PROBLEM TO WORK ON = Pictures do not belong in the copy; restate the records below word for word.

Dataset records =
----
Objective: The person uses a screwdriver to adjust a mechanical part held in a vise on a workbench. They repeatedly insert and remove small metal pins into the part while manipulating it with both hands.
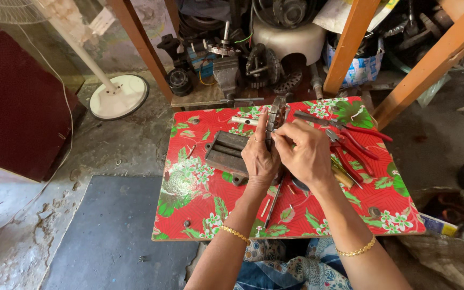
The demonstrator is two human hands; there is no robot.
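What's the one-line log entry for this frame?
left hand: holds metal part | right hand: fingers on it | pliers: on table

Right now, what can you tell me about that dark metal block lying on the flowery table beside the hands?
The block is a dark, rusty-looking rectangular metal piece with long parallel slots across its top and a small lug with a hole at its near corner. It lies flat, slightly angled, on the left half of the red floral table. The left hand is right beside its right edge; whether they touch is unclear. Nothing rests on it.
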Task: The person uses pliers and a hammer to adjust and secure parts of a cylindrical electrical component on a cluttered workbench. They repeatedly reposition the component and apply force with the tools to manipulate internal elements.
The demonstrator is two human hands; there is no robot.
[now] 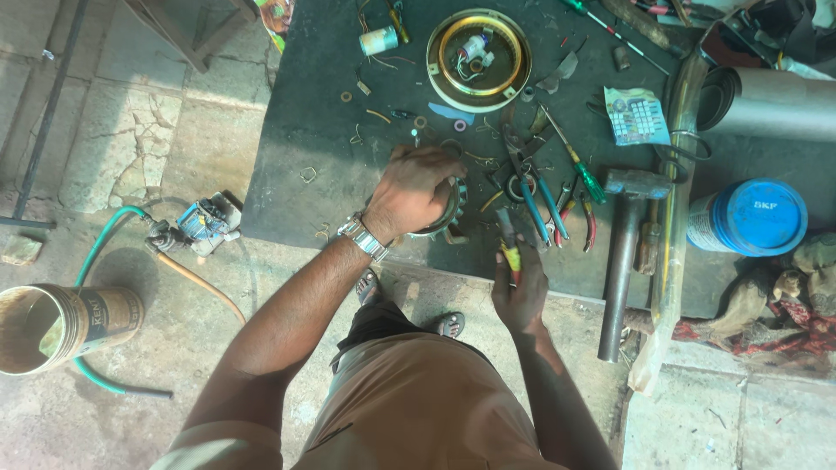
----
RESPONSE FOR THIS EXERCISE =
Objective: The person uses a screwdriver to adjust a mechanical part held in a vise on a workbench. They repeatedly insert and remove small metal pins into the part while manipulating it with both hands.
The demonstrator is two human hands; there is no robot.
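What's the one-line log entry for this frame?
left hand: holds metal part | right hand: fingers on it | pliers: on table

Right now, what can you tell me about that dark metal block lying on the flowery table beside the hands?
The block is a dark, rusty-looking rectangular metal piece with long parallel slots across its top and a small lug with a hole at its near corner. It lies flat, slightly angled, on the left half of the red floral table. The left hand is right beside its right edge; whether they touch is unclear. Nothing rests on it.
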Task: The person uses pliers and a hammer to adjust and secure parts of a cylindrical electrical component on a cluttered workbench. They repeatedly reposition the component and apply force with the tools to manipulate internal elements.
The demonstrator is two human hands; there is no robot.
[now] 

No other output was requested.